Fil d'Ariane
Une fois de plus, la ministre française de l’Ecologie, Ségolène Royal, a mérité son surnom de «vice-présidente». L’ex-compagne de François Hollande, que les journalistes surnomment ainsi en raison de son activisme de plus en plus visible aux côtés du président, a été la première à jeter un pavé dans la mare des négociations climatiques, qui se déroulent à Bonn jusqu’au 11 juin.
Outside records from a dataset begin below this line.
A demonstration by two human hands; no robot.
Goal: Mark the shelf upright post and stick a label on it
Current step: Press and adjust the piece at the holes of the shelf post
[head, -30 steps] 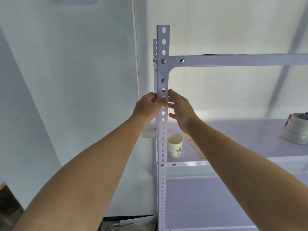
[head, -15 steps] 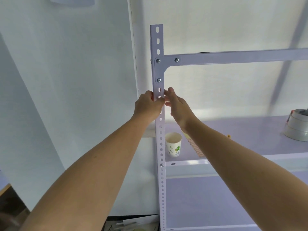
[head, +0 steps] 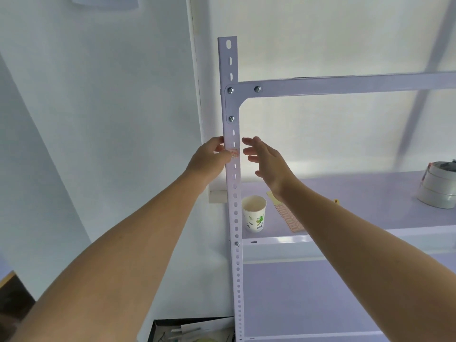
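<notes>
Small pinkish label [head: 234,153] looks stuck on front of white perforated metal shelf post [head: 228,129], below the top bracket [head: 230,102]; pen mark can't be made out; left hand [head: 209,160] grips post, thumb on label; right hand [head: 267,159] just beside, fingers spread, empty. To do: prob. a final press. Nearby on shelf [head: 370,191]: printed paper cup [head: 254,214], pinkish label sheet [head: 288,218], white tape rolls [head: 438,188], none in the way.

Upright post [head: 229,178]: white-painted metal, smooth, slight sheen; bolts [head: 230,90] bright bare metal. Shelf [head: 357,193]: glossy painted surface. Cup [head: 254,218]: matt printed paper.
</notes>
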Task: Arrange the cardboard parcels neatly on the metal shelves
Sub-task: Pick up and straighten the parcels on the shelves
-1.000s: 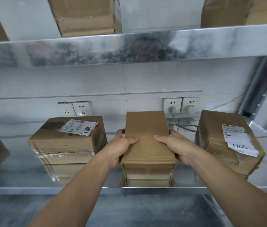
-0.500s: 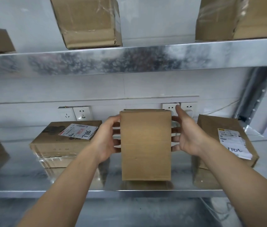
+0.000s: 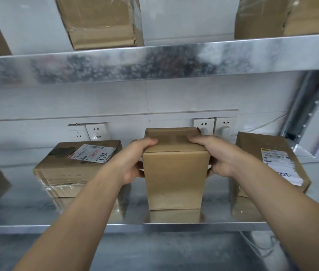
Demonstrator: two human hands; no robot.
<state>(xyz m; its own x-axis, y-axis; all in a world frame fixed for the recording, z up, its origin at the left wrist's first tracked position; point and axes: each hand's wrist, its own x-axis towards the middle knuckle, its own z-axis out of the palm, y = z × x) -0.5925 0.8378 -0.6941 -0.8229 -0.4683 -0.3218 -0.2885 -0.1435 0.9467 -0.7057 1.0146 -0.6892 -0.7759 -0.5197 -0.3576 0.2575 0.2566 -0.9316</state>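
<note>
Left hand [image 3: 133, 161] and right hand [image 3: 223, 157] are curled round the upper sides of the box [image 3: 174, 180], thumbs laid over its top. The box is stood upright on the shelf [image 3: 17, 204], between a labelled parcel [image 3: 72, 173] at nine o'clock and a second parcel [image 3: 252, 149] at three o'clock.

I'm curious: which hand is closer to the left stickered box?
Left. The left hand sits just right of the stickered box; the right hand is farther, across the middle box.
</note>
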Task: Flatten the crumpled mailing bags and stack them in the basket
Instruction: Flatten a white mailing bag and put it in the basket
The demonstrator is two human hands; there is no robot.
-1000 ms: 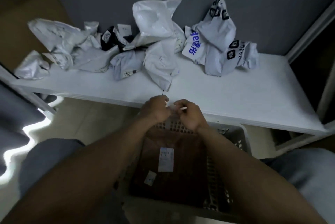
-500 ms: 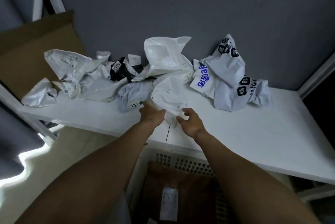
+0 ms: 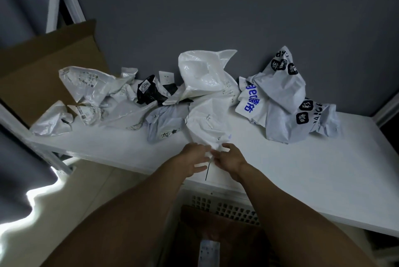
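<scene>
Crumpled white mailing bag (image 3: 208,122) on the counter (image 3: 302,167), near its front edge, lower corner pinched from both sides: left hand (image 3: 192,159) gripping it with fingers curled, right hand (image 3: 230,157) grasping the same corner. Behind it, a heap of roughly eight more crumpled bags: glossy white one (image 3: 203,72) standing tallest, black one (image 3: 149,91) tagged "5270", grey one (image 3: 162,124) with a handwritten label, hard to read. To the right, white bag (image 3: 251,104) with blue lettering, two grey bags (image 3: 285,85) with black square logos. Below the counter edge, one white perforated basket (image 3: 226,207) holding one flat brown bag (image 3: 216,230) with a white label.
</scene>
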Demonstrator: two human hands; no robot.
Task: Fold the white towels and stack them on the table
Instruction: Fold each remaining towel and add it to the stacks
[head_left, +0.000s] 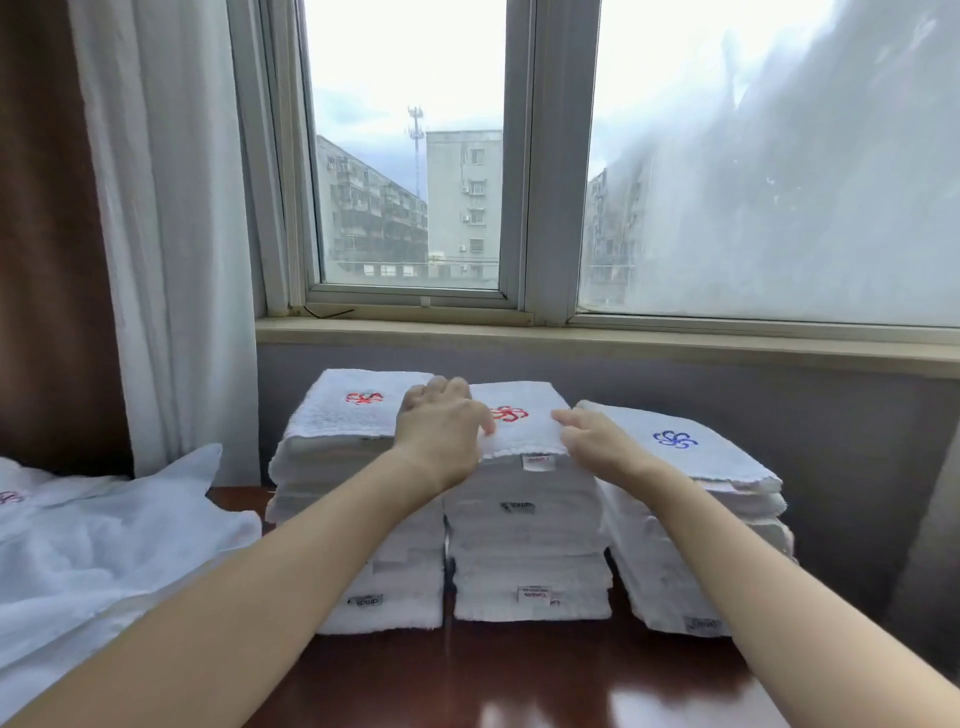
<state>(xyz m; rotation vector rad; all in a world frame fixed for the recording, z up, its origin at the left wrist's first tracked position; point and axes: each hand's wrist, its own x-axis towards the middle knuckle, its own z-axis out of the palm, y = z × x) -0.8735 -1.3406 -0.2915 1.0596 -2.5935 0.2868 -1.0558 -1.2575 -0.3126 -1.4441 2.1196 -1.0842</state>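
Observation:
Three stacks of folded white towels stand side by side on the dark wooden table (519, 680): a left stack (358, 519) topped by a red emblem, a middle stack (530, 545), and a right stack (696, 525) topped by a blue emblem. The top towel (519, 431) of the middle stack shows a red emblem. My left hand (441, 431) holds its left edge, fingers curled over the side and thumb on top. My right hand (597, 441) pinches its front right corner, thumb on top.
A heap of loose, unfolded white towels (104, 551) lies at the left of the table. Behind the stacks are a grey wall and a window sill (571, 338). A white curtain (171, 234) hangs at the left.

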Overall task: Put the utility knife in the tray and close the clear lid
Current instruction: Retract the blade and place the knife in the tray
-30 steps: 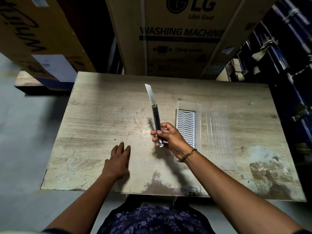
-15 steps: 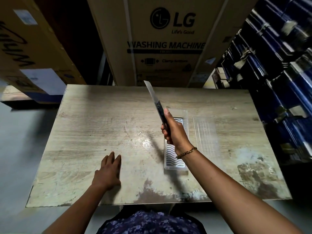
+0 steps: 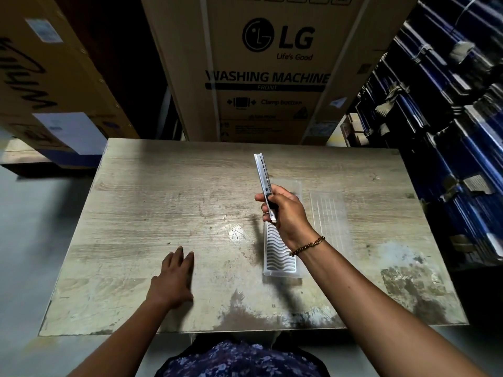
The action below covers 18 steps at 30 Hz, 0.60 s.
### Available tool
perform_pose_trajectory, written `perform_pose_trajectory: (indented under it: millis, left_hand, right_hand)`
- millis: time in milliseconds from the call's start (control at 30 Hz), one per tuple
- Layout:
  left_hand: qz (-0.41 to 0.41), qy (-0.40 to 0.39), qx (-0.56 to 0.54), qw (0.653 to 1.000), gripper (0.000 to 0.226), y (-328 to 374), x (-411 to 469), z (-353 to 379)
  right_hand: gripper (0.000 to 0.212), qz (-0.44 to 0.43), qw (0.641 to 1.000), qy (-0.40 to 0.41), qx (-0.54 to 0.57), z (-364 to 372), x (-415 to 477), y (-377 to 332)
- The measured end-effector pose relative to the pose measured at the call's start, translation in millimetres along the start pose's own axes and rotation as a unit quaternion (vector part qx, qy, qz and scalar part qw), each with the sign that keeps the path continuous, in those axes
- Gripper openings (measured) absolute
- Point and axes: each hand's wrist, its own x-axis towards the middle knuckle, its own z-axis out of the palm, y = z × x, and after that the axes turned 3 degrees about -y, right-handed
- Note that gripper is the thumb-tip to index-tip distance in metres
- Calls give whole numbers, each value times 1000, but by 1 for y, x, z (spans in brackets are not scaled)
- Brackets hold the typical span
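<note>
A worn, pale wooden tabletop (image 3: 163, 202) fills the middle of the frame, with large brown cardboard boxes (image 3: 272, 66) standing behind it at the top. The right hand (image 3: 285, 213) has its fingers (image 3: 265, 198) wrapped around the dark handle end of the long silver utility knife (image 3: 262, 178), with the metal end pointing up and away, probably so it can be lowered lengthwise. The knife is in the air over the narrow white tray with a wavy insert (image 3: 276, 254), not yet inside. The clear plastic lid (image 3: 330, 221) lies open flat just right of the tray (the hinge is not clear to me). The left hand (image 3: 174, 278) rests flat, holding nothing, at lower centre-left, probably for support.
</note>
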Motion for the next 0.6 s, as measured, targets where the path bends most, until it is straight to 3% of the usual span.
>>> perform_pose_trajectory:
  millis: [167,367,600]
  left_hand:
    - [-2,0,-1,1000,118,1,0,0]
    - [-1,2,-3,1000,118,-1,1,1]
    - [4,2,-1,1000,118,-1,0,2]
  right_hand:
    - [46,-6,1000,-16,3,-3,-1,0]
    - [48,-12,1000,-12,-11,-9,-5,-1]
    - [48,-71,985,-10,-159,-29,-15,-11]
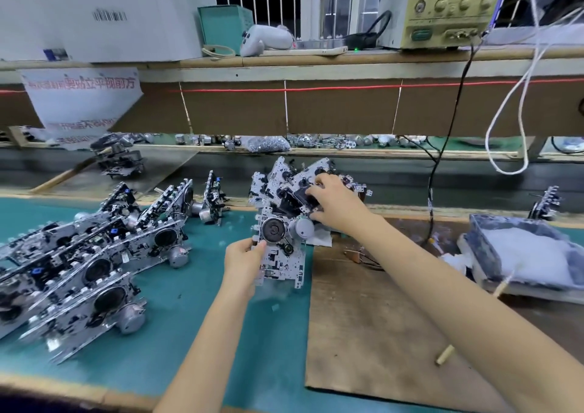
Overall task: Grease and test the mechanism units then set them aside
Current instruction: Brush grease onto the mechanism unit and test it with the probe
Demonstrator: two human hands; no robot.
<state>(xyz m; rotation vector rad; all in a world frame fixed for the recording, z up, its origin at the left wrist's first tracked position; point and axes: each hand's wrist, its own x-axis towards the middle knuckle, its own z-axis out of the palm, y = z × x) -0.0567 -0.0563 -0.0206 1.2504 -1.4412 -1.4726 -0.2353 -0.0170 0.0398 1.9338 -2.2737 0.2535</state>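
Note:
My left hand (242,258) grips the left edge of a silver mechanism unit (281,248), which stands upright with its black flywheel and grey motor facing me. Just behind it, my right hand (333,202) reaches into a cluster of mechanism units (284,178) leaning together and curls its fingers round one of them (300,196). A tray of white grease (531,254) sits at the right, with a small wooden stick (502,286) leaning at its front edge.
Several mechanism units (79,270) lie in rows on the green mat at the left. A brown cardboard sheet (379,333) covers the bench under my right arm, with a wooden peg (445,354) on it. Black and white cables (442,159) hang from a power supply (452,8) on the shelf.

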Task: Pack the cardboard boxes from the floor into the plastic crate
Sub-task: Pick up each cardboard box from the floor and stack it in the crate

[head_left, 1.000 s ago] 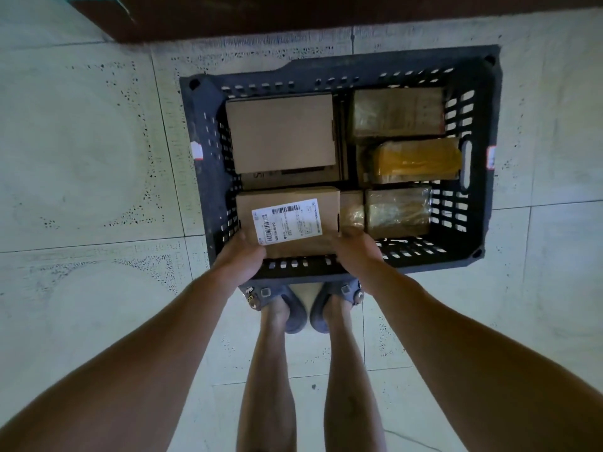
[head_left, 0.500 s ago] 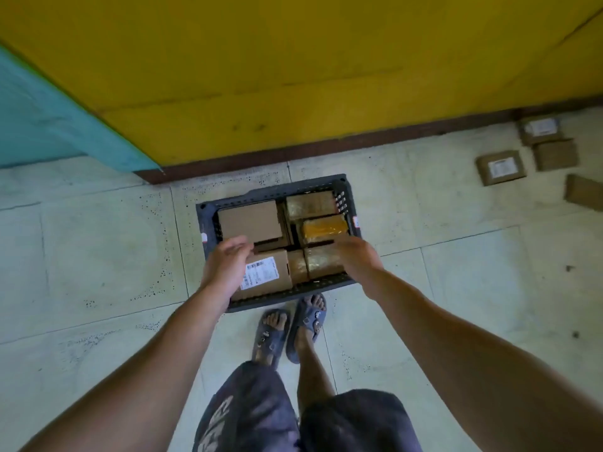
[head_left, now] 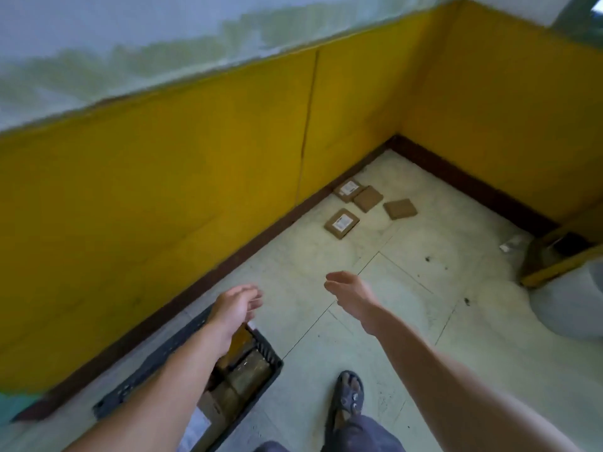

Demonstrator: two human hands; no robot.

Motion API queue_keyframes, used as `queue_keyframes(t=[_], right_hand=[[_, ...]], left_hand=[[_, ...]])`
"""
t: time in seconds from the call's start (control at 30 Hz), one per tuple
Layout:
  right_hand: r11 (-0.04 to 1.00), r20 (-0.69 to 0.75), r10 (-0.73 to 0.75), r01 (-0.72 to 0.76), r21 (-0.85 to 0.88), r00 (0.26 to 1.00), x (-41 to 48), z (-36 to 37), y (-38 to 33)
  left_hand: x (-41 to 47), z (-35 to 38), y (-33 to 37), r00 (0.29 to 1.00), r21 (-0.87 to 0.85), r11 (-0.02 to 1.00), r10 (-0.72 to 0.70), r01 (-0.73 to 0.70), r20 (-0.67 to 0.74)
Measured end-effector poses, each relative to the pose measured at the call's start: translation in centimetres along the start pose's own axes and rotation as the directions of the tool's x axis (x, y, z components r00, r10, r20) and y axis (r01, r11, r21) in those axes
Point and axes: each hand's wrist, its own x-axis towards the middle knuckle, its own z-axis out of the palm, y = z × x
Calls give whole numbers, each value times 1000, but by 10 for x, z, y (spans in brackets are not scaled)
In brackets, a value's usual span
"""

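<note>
Left hand (head_left: 236, 305) & right hand (head_left: 350, 290) are now off the crate (head_left: 140, 373) (near left, part-full), empty w/ fingers loosely spread, facing 4 boxes (head_left: 341, 223) far right by the wall (head_left: 195, 190), prob. next pick.

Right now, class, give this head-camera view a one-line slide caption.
Left hand and right hand open and empty, crate part-filled, four cardboard boxes on the floor by the yellow wall.
</note>
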Motion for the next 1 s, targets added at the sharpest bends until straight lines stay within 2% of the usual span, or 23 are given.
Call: queue_keyframes(t=[0.13, 0.3, 0.43, 0.57, 0.83, 1.0], right_hand=[[997, -125, -18, 26, 66, 992, 27, -102, 13], [990, -195, 8, 19, 139, 981, 88, -228, 46], [987, -157, 63, -38, 156, 986, 138, -317, 66], [993, -111, 68, -57, 103, 991, 200, -378, 60], [996, 54, 91, -91, 4, 994, 357, -439, 20], [991, 88, 125, -120, -56, 988, 497, -464, -3]], left_hand=[[30, 88, 39, 996, 127, 991, 40, -49, 74], [78, 225, 83, 992, 167, 984, 42, -63, 122], [103, 324, 116, 989, 179, 984, -22, -5, 143], [137, 384, 145, 993, 178, 983, -62, 44, 100], [261, 453, 173, 971, -2, 974, -227, 227, -70], [380, 487, 207, 945, -182, 937, -316, 297, -86]])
Au risque de mettre dans l’embarras le ministre des Affaires étrangères, Laurent Fabius, appelé à présider la COP 21, la grande conférence sur le climat qui se tiendra au Bourget, près de Paris, du 30 novembre au 11 décembre prochain, au niveau des chefs d’Etat et de gouvernement.
En estimant, dans un entretien au Monde, que le format onusien des discussions auxquelles prennent part 195 pays est «totalement inadapté à l’urgence climatique», et en affirmant, au nom de la France, «qu’à un moment, il faut prendre ses responsabilités», la ministre a remis sur le tapis ce que la diplomatie hexagonale s’efforce pour l’heure d’écarter : le risque d’un échec de la COP 21. L’événement, l’une des plus grandes conférences internationales jamais organisée en France, est une priorité pour l’Elysée, compte tenu de son impact médiatique et géopolitique. L’échec de la conférence similaire de Copenhague, en décembre 2009, en raison de l’opposition des Etats-Unis et de la Chine à un accord contraignant pour limiter les émissions de gaz à effet de serre, est, pour un François Hollande en mal de succès pour son quinquenat, le scénario cauchemar.
Ouvertes lundi sous l’égide de la Convention cadre des Nations unies sur le changement climatique (UNFCC), les discussions de Bonn seront suivies de deux autres rounds préparatoires à la COP 21, avec pour objectif de parvenir à un projet d’accord vers le début d’octobre. Le problème, c'est que le texte en circulation, fort de plus d’une centaine de pages en français, est encore loin de l’objectif affiché pour la conférence Paris-Climat : signer en décembre un accord multilatéral juridiquement contraignant pour la période post-2020. Le Protocole de Kyoto – signé en 1997 et entré en vigueur en 2005 – sera alors arrivé à son terme. «Nous ne sommes pas sur cette trajectoire», a récemment confirmé la négociatrice française Laurence Tubiana, une spécialiste reconnue des questions climatiques et environementales.
Après la Suisse qui, le 27 février, a été le premier pays à présenter sa contribution nationale, 36 Etats – dont les 28 membres de l’Union européenne, les Etats-Unis, la Russie – ont pour l’heure annoncé leurs engagements en matière de réduction d’émissions de gaz à effet de serre. Washington a promis une baisse de 28% de celles-ci d’ici à 2015, ce qui correspond à l’accord passé par les Américains avec la Chine en mars dernier.
D’importantes divergences demeurent en revanche sur le caractère contraignant, sur le mode de contrôle et sur les mécanismes de financement pour permettre aux Etats les plus vulnérables et aux pays en développement de répondre au défi climatique. La Suisse a annoncé pour sa part vouloir réduire de 50% ses émissions de gaz à effet de serre entre 1990 et 2030; 30% de cette réduction interviendra sur le plan national et 20% en participant à des projets de réduction d’émissions à l’étranger.
Côté français, cette inquiétude alimente la rivalité entre Ségolène Royal et Laurent Fabius. La ministre, qui siège dans les négociations au nom de la France, se targue d’avoir défendu une loi ambitieuse sur la transition énergétique qui sera adoptée définitivement en juin, et aime rappeler qu’elle était présente au fameux Sommet de la Terre de Rio en 1992, début du processus. Le chef de la diplomatie, lui, parcourt le monde pour défendre un texte crédible en décembre. Il ne ménage pas ses efforts, allant jusqu’à réunir en Nouvelle Calédonie les chefs de gouvernement des îles menacées du Pacifique. Mais il bute sur la lourdeur du processus onusien, qui permet de multiplier les amendements et de s’éloigner du format idéal d’un accord de 20 pages.
L’entourage de Ségolène Royal préconise à l’inverse une tactique plus offensive de lobbying, en impliquant les chefs de gouvernement, et en associant les grandes entreprises énergétiques mondiales, réunies en mai à l’Unesco, à Paris. Six d’entre elles viennent de réclamer lundi une approche «pratique et réaliste» de tarification du carbone, pour investir davantage dans les énergies vertes. Et selon la Banque mondiale, plus d’un millier d’entreprises internationales seraient prêtes à suivre cette voie.